Cognitive Soccer: No Ball Training

What do you mean no ball! Yes, I mean this is a real soccer game but without the ball. Let me explain. Start with two teams lined up ready to play, but of course using an imaginary ball. As one team kicks off the game (with the imaginary ball) and keeps possession, the other team defends. How do you know which player has the ball? Pay close attention to the details, starting with the player kicking off the ball and everything will become clear. The player in possession of the ball will show you everything you need to know; you will quickly recognize everything happening off the ball as well, eventually even your ability to anticipate the play will get better.

The defending team must react to the play but they cannot intercept the ball. However, the coach can yell out “turnover” while shouting the new player’s shirt number that has regained the ball. The player that has regained possession from the coach’s command will start the counter attack. Players will also be given a few keywords they can use to help in the playing and reading of the game. Player’s on the team in possession can yell – 1-touch or turn, while the defensive team players can use the commands: step, hold, drop, shift right and shift left. If a player shoots it will be up to the coach to decide if the player has scored, shot wide, had the shot deflected or the keeper made the save.

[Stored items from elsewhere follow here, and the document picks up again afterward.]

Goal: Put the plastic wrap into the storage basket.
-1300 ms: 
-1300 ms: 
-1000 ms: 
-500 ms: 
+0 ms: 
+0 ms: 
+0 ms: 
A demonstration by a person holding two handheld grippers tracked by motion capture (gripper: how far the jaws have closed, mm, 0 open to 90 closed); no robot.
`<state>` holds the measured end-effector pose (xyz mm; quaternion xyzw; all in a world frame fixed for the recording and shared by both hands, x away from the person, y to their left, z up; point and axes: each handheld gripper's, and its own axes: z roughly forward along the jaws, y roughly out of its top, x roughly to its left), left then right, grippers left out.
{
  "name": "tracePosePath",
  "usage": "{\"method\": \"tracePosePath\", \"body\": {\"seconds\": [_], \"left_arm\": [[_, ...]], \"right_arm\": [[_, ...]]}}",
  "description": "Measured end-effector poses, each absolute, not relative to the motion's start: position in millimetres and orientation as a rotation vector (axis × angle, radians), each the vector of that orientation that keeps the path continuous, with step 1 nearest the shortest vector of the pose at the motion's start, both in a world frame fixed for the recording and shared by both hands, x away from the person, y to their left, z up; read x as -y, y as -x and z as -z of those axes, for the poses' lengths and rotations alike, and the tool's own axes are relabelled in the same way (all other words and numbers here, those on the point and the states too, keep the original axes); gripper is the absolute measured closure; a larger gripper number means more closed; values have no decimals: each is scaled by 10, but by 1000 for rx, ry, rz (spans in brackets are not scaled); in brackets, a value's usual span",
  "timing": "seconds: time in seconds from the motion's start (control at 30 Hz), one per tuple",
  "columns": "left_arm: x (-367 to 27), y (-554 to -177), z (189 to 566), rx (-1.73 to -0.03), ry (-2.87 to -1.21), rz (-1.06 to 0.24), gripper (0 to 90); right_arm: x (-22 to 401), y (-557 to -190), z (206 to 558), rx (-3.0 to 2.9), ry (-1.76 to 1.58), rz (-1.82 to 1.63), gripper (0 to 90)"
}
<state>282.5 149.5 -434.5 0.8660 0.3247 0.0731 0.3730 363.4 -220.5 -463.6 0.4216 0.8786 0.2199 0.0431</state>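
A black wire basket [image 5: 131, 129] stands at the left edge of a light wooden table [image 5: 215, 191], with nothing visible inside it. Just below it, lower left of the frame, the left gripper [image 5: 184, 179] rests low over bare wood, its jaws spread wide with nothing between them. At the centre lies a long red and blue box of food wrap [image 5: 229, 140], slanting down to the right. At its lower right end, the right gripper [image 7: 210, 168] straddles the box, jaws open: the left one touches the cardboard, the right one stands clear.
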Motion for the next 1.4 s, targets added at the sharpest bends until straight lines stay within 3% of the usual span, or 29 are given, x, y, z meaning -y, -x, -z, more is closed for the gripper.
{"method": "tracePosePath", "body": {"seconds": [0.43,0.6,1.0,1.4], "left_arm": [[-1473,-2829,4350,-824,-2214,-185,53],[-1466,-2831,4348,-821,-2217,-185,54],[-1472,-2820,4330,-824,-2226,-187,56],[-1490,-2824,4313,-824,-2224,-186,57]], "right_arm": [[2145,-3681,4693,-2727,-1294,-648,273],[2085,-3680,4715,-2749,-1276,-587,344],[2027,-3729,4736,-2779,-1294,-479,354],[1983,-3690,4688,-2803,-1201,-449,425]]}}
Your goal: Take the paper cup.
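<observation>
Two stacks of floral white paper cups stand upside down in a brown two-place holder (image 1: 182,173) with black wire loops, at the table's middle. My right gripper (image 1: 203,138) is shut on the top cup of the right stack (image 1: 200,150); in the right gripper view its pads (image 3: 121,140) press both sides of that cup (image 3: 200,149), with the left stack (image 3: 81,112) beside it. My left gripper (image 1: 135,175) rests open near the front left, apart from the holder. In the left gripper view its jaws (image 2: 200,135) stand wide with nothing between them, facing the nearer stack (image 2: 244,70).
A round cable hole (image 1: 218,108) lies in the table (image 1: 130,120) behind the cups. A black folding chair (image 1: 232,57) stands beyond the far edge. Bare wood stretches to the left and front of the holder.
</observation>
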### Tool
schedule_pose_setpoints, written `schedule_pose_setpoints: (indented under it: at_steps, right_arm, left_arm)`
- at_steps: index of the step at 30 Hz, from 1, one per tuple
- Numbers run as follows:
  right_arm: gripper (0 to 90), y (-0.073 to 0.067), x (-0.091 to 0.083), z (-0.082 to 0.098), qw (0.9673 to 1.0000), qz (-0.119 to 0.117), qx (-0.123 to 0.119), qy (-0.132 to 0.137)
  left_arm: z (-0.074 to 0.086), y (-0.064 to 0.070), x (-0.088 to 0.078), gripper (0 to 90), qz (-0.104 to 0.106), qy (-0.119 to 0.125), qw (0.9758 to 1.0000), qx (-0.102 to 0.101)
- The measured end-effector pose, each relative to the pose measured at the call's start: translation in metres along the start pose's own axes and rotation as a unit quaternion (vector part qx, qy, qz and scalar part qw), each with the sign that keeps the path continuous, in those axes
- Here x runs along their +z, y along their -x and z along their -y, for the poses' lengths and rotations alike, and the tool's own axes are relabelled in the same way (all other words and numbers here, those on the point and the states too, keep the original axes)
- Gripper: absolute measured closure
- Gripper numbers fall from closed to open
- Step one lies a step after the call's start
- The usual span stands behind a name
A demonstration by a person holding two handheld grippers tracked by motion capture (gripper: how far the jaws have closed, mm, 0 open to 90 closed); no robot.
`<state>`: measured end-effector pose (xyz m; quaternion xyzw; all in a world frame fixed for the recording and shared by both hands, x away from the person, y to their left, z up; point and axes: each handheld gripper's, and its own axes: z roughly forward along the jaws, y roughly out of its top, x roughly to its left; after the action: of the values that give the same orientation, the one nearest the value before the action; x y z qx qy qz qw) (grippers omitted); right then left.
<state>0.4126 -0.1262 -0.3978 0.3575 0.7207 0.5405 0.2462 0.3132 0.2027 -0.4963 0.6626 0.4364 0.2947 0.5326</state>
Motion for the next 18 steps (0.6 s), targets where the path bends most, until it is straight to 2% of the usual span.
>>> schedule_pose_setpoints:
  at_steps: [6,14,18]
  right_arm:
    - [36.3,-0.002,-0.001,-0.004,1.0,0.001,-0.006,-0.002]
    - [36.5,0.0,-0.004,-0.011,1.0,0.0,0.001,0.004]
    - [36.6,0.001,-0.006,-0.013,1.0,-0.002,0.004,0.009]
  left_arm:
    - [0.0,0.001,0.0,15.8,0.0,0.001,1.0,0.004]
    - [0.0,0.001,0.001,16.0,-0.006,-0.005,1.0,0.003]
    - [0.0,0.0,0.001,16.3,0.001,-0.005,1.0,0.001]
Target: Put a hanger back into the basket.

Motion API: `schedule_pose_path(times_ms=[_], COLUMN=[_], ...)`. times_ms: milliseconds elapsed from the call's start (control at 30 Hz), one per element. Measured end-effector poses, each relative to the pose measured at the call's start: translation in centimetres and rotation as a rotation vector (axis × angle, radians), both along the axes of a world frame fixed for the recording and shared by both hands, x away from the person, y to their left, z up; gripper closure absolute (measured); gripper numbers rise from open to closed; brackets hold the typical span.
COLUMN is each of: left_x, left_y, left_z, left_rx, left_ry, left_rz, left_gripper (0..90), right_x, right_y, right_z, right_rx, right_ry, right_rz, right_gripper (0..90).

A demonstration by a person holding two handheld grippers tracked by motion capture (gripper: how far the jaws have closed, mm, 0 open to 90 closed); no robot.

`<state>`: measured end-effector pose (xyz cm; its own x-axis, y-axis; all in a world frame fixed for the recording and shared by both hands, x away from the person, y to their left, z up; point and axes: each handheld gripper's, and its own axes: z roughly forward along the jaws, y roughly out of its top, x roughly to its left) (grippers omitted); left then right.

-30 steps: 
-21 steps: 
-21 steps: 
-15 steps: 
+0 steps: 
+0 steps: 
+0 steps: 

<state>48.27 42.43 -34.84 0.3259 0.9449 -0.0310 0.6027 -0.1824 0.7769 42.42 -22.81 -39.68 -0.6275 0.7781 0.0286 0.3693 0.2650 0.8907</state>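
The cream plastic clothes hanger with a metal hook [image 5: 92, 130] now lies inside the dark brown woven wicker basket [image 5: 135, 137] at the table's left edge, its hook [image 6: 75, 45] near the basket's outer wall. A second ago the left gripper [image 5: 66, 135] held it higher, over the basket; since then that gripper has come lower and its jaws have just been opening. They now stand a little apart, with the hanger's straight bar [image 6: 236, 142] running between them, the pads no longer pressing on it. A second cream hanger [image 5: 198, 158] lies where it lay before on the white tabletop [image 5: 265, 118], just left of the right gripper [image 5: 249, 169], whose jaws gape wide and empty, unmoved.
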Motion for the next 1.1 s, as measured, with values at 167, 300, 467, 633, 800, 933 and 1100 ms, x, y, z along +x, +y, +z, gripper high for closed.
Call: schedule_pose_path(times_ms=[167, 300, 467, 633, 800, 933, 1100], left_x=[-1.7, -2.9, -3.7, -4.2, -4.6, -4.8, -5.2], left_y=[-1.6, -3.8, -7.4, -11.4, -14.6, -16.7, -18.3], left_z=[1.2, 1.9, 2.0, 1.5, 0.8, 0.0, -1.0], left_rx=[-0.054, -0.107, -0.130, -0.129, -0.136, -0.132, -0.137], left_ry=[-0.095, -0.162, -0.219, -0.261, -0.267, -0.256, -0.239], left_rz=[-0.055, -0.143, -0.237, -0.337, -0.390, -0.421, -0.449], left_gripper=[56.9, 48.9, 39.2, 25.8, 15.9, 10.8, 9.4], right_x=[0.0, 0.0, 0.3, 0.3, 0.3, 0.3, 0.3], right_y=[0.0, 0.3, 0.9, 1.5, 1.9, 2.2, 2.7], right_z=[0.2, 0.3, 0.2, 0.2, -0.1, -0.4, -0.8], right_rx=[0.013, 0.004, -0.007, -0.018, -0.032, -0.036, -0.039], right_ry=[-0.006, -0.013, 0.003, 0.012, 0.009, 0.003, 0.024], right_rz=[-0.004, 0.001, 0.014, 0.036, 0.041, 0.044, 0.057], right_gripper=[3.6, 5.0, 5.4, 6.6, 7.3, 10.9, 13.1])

What is the real purpose of this exercise you might ask? It’s simple really. It works on improving the player’s ability to stay attentive and focused for every second of the game, while being forced to notice details. Any top coach will tell you that the difference between winning and losing might be as small as one or two lapses of concentration in the game. This exercise forces player’s to pay attention to the visual cues, which lead to an improved ability to anticipate the play.


For all the cognitive exercises I create there is extensive scientific research that backs up the design of the exercise. This particular exercise is also based upon research on elite athletes scanning frequency patterns, scanning location patterns and the coupling of visual cues.